Aku takan kembali

By Sekar Setyaningrum - Februari 26, 2015

"Hai! Apakah kau baik-baik saja?"

"Sepertinya kamu tak perlu bertanya. Siapa yang baik-baik saja ketika ditinggalkan seseorang? No good in good bye."

"Apakah ... Jika kau ingin aku kembali, maka..."

"Tunggu, Tuan. Aku tak ingin lagi mendengar kalimat itu. Aku mencintaimu, tapi bukan berarti aku bisa dengan mudah kembali kepadamu."

"Well. Aku tahu kau bahkan sudah melupakanku."

"Apakah ada yang salah dengan hal itu? Kau meninggalkanku, kemudian aku melupakanmu. Jelaskan padaku bagian mana yang bisa ku persalahkan?"

"Aku akan segera menikah." Mata Danish berkaca-kaca. Danish tak pernah mengira, perempuan yang dulu bahkan pernah Ia ludahi, kini dengan mantap menatap jauh ke dalam matanya. Menusuk relung hati yang sebenarnya masih dia jaga. Relung hati yang (masih tetap) untuk Louisa.

Louis tersenyum. Tatap matanya sudah cukup menjelaskan.

Kemudian apa sebenarnya yang sedang ingin kau katakan padaku?

"Apakah kau tidak terluka?"

"Hai, Danish. Kau kira aku akan membiarkan hatiku terluka dua kali? Tidak."

"Kenapa kau begitu tenang? Sedangkan kemarin kau menangis sesegukan ketika ku tinggalkan."

"Aku bersyukur. Pertama, aku bersyukur karena pada akhirnya kau berani berkomitmen. Kedua, aku bersyukur karena aku bukanlah perempuan yang akan bersanding dengan lelaki sepertimu."

Louisa pergi. Pergi dengan kepingan hati Danish yang telah Ia bawa. Iya, malam itu Danish menyesal pernah meninggalkan Louisa untuk egonya.

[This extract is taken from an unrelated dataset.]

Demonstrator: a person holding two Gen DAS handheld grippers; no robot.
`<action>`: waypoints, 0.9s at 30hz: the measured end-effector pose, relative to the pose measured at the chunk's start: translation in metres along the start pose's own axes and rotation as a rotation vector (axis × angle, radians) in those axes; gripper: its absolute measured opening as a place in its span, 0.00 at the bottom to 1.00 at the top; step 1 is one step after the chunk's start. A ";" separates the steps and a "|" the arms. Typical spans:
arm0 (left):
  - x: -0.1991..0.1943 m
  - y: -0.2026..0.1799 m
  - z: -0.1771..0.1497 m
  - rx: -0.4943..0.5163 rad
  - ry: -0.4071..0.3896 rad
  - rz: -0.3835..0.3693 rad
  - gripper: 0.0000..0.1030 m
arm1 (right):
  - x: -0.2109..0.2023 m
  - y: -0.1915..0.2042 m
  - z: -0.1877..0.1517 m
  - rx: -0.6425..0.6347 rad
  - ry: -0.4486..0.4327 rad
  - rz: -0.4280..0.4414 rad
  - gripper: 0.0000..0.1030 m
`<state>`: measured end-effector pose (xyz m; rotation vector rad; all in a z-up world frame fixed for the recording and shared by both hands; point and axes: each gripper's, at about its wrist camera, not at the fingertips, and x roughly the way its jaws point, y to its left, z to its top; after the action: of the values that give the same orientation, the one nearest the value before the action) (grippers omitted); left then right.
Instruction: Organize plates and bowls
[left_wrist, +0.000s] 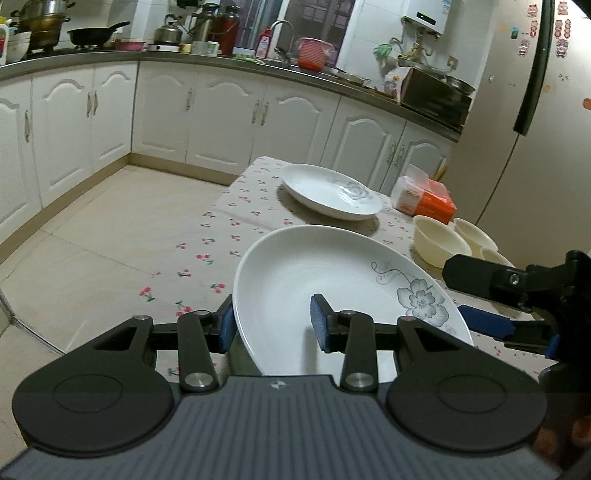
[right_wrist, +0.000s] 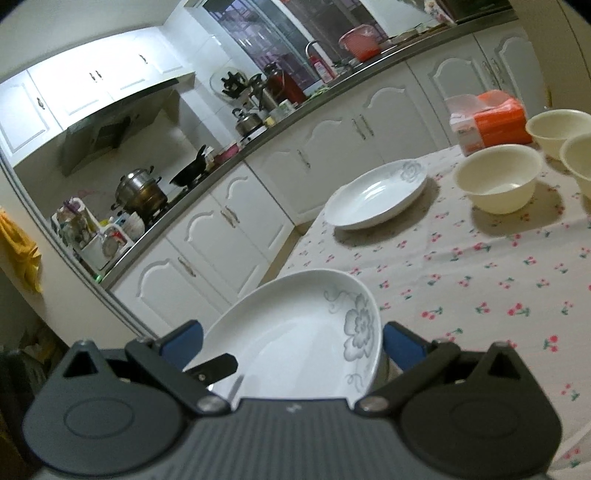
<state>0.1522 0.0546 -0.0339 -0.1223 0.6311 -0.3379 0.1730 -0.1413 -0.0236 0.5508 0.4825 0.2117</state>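
Note:
A white plate with a grey flower (left_wrist: 332, 288) (right_wrist: 295, 332) hangs tilted over the near edge of the cherry-print tablecloth (left_wrist: 221, 240). My left gripper (left_wrist: 273, 326) is shut on its near rim, one blue pad outside the wall and one inside. My right gripper (right_wrist: 293, 343) (left_wrist: 465, 295) straddles the opposite rim with its jaws wide. Its lower pad lies under the rim and the upper finger stands off above it. A second flowered plate (left_wrist: 332, 192) (right_wrist: 376, 195) lies flat farther back. Cream bowls (left_wrist: 436, 240) (right_wrist: 498, 181) stand to the right of it.
An orange tissue pack (left_wrist: 424, 201) (right_wrist: 491, 122) sits behind the bowls. White base cabinets (left_wrist: 221, 110) and a crowded counter run along the far wall, with bare tile floor between. A fridge door (left_wrist: 535, 110) rises at the right.

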 end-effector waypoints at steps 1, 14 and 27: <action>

Malam itu Danish terbangun dari mimpinya. Tiada sebuah penerimaan yang dia dapatkan seperti cara Louisa menerimanya. Danish membungkus penyesalanya lewat malam-malam panjang yang dia habiskan sendiri, lewat alkohol, lewat alunan musik keras diskotik, juga lewat tubuh seksi para gadis penghibur.

Apakah Danish cukup kuat melupakan Louisa? Tidak. Jawabanya akan tetap tidak.

Bukankah terkadang seseorang yang paling banyak kita sakiti adalah dia yang akan paling kita rindukan suatu saat nanti? Ya.

Satu hal yang tak pernah Danish ketahui. Malam itu, ketika Louisa pergi. Louisa menangis, dia sembunyikan isak dibalik punggungnya. Louisa masih memiliki perasaan yang sama.

Dia tak bisa memlilih untuk tidak tersakiti dulu. Tapi tidak saat ini. Masa depan adalah pilihan.